Só os mais debilitados e as
crianças ficam. Elas brincam,
fazem gincanas e são entretidas por palhaços. Também podem ler os livros da biblioteca
da escola. Televisão, "porque
não é educativa", nem pensar.
O aposentado Aparício Napoleón Ferreira, 84, não se
lembra, mas sofre de Alzheimer. A mulher, Teresinha de
Jesus Chalá Ferreira, 75, é diabética e não enxerga há três
anos. Os dois, como a maioria
dos desabrigados de Gaspar, foram retirados de um dos bairros mais pobres de Itajaí -o
Promorar, também um dos
mais atingidos pela enchente.
"O barco dos bombeiros teve
de derrubar o muro para entrar
em casa e nos apanhar", diz ele,
misturando português e espanhol. O casal passou a vida em
Livramento (RS), na fronteira
com o Uruguai. Só chegou a
Itajaí há três anos, trazido pela
filha que temia a distância e a
doença dos pais.
Eles são os únicos a dormir
no corredor porque Chiquinha,
a vira-lata, em dois tempos
adotada como mascote do abrigo, não podia entrar nos quartos. "Barraram a coitada [a cadela] na porta quando chegamos. Se ela não entrar, eu não
entro, morro junto", explicam.
Do outro lado do abrigo está
Sulamita Gottardi, 56, cadeirante. Não tem uma perna nem
seis dedos das mãos (quatro
numa, dois noutra), que perdeu
para o lupus, doença degenerativa do sistema imunológico
que afeta principalmente as
mulheres. "Aqui tenho tudo:
café, banho, cama.

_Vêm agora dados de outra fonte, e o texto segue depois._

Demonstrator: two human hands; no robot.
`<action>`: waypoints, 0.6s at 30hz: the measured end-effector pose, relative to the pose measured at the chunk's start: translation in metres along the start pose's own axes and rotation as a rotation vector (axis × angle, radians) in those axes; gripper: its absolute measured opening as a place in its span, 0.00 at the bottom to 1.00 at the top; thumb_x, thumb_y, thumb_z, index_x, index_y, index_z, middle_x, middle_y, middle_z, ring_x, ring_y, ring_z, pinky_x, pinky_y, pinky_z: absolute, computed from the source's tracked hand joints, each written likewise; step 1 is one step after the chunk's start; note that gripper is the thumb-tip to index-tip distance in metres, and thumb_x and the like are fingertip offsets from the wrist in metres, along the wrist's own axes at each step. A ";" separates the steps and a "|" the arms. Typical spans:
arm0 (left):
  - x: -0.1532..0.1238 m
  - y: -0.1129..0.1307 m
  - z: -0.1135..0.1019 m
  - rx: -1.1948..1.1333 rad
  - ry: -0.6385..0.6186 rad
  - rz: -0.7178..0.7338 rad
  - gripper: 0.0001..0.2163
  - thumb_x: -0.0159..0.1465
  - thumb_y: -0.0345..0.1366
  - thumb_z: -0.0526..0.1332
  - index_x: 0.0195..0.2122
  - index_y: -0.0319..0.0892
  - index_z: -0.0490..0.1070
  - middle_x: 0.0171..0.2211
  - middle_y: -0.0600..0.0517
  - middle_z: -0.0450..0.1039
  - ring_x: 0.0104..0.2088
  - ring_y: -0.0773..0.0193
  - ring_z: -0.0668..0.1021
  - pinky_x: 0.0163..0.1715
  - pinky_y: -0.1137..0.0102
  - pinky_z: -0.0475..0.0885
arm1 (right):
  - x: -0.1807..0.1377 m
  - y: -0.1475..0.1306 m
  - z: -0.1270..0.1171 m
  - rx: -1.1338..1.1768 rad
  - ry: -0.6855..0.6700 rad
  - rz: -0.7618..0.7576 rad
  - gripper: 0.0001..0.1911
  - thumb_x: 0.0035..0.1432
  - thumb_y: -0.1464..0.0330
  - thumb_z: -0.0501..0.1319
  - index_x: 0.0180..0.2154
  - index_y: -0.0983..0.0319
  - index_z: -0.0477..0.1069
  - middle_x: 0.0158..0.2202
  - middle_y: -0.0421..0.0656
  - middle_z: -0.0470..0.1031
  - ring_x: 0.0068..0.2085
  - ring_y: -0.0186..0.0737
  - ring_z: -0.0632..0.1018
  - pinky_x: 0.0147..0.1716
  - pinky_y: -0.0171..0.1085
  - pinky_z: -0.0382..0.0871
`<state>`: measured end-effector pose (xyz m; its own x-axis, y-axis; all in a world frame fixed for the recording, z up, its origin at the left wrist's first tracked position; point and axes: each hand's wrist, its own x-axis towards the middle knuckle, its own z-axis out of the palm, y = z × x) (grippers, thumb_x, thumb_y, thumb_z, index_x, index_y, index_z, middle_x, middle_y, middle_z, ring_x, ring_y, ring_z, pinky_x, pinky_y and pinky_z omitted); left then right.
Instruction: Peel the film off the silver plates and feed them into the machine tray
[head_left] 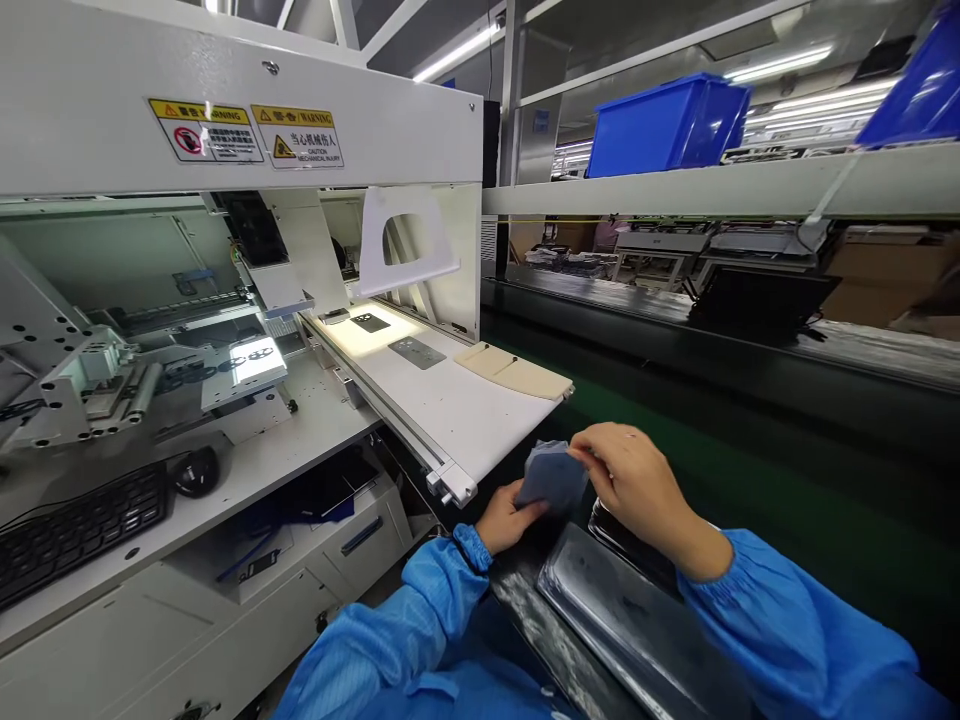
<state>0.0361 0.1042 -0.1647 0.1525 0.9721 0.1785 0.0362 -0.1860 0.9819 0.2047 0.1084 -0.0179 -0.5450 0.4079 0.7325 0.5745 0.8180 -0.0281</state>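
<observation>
Between my hands is a small stack of thin grey-blue rectangular sheets, tilted up, just below the end of the white conveyor. My left hand grips the stack from its lower left, thumb across the front. The fingertips of my right hand pinch at the stack's upper right edge; how many sheets they hold is hidden. Below my right hand lies a pile of dark, glossy, film-wrapped flat pieces. On the white conveyor belt lie a grey cut-out sheet and a darker one under bright light.
A beige board rests at the conveyor's right edge. The white machine stands left, with a keyboard and mouse on its table. A dark green belt runs along the right. Blue bins sit on the shelf above.
</observation>
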 end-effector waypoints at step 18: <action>0.006 0.003 0.005 0.008 0.070 0.108 0.24 0.57 0.54 0.62 0.40 0.35 0.77 0.38 0.44 0.81 0.39 0.54 0.79 0.45 0.60 0.74 | -0.030 0.031 -0.025 0.139 -0.125 0.392 0.16 0.63 0.59 0.52 0.37 0.59 0.74 0.36 0.43 0.79 0.36 0.43 0.78 0.36 0.41 0.74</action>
<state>0.0424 0.1092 -0.1614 0.0868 0.9538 0.2877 0.0309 -0.2913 0.9561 0.2544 0.1117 -0.0242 -0.3766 0.7377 0.5603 0.6700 0.6346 -0.3852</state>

É como se
estivesse em casa", diz.
Quando a diretora explica os
quatro pilares do abrigo (comida, limpeza, bem-estar e segurança), um homem interrompe
a conversa. "Dá para achar uma
bermuda e uma camiseta?" É o
gari Neri Ribeiro, 36.
Ele diz que voltou para casa
para buscar roupa, mas o armário desmontou ao ser tocado.
Hoje, o abrigo na escola será
desmontado e os desabrigados
devem ser transferidos para locais perto de onde moravam.
"A vida continua", despede-se
o autônomo Mário César Moraes, que, depois da chuva, ficou com a casa. Vazia.